La directora Karyn Kusama, quien no había hecho ninguna película demasiado destacable, ha sorprendido con esta minimalista y efectiva propuesta titulada La invitación.
La premisa nos traslada a una fiesta insoportablemente pija en las afueras de Los Ángeles, donde un grupo de antiguos  amigos ha sido reunido allí por una pareja con, en principio, la intención de recordar viejs tiempos y ponerse al día. Poco a poco se va descubriendo que hay algo más.
Podría decirse que La invitación es un híbrido perfecto entre Un dios salvaje, The Sacrament y, por qué no, La semilla del Diablo.
La película juega con una atmósfera agradable que pese a ello despierta cierta inquietud, pues se sabe de antemano que algo malo se está fraguando. ¿O no? Porque esa es otra: el guión logra que en cuestión de minutos pasemos de estar del lado del protagonista (el único convencido de que allí sucede algo extraño) a mirarlo como si de un psicótico se tratara. En ese sentido la película es una montaña rusa que no lanza luz sobre los verdaderos motivos de la invitación hasta bien avanzado el metraje. Algo similar ocurría con La Bruja; ¿se trataba de una amenaza real o de un simple espejismo provocado por la paranoia?

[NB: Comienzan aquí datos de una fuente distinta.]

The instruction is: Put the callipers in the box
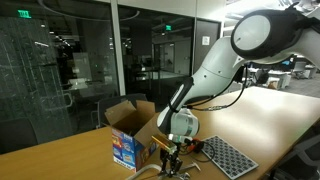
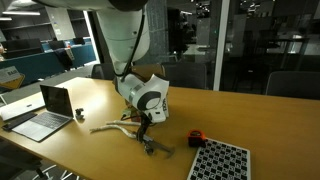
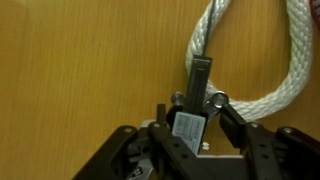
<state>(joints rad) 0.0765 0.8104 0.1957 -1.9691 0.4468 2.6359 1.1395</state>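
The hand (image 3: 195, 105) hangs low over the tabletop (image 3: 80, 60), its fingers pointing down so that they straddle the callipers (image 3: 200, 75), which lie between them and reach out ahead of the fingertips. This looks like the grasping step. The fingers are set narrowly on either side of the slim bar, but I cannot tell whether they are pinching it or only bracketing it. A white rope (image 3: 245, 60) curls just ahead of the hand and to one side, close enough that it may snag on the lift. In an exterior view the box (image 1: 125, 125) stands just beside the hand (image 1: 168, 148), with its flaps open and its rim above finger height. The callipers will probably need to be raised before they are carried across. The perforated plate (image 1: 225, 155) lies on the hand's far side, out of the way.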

El guión es el cimiento fundamental de La invitación. En realidad lo es de cualquier película que pretenda ser buena, pero en el caso de este tipo de cine, de bajo presupuesto y medios muy limitados, el guión no es sólo importante, sino crucial e imprescindible, puesto que eso y las interpretaciones son lo único de que dispone el realizador. Por suerte, el guión está calculado al milímetro y sus engranajes bien engrasados, de modo que la película funciona.

La Invitación no es sólo una historia de suspense y terror con sectas de por medio, sino también una feroz crítica hacia la cultura del positivismo excesivo, fantasioso y estúpido que desde hace algún tiempo parece estar de moda. Porque el exceso siempre, siempre, es malo, incluido el de buen rollo y perspectiva rosa chicle de la vida. Ya era hora de que alguien hiciese una película sobre el tema y nos mostrara que tras esta gente que siempre está contenta, borracha de felicidad y pensando que vive en un mundo maravilloso de duendes, unicornios y gominolas puede haber verdaderos monstruos perturbados y peligrosos.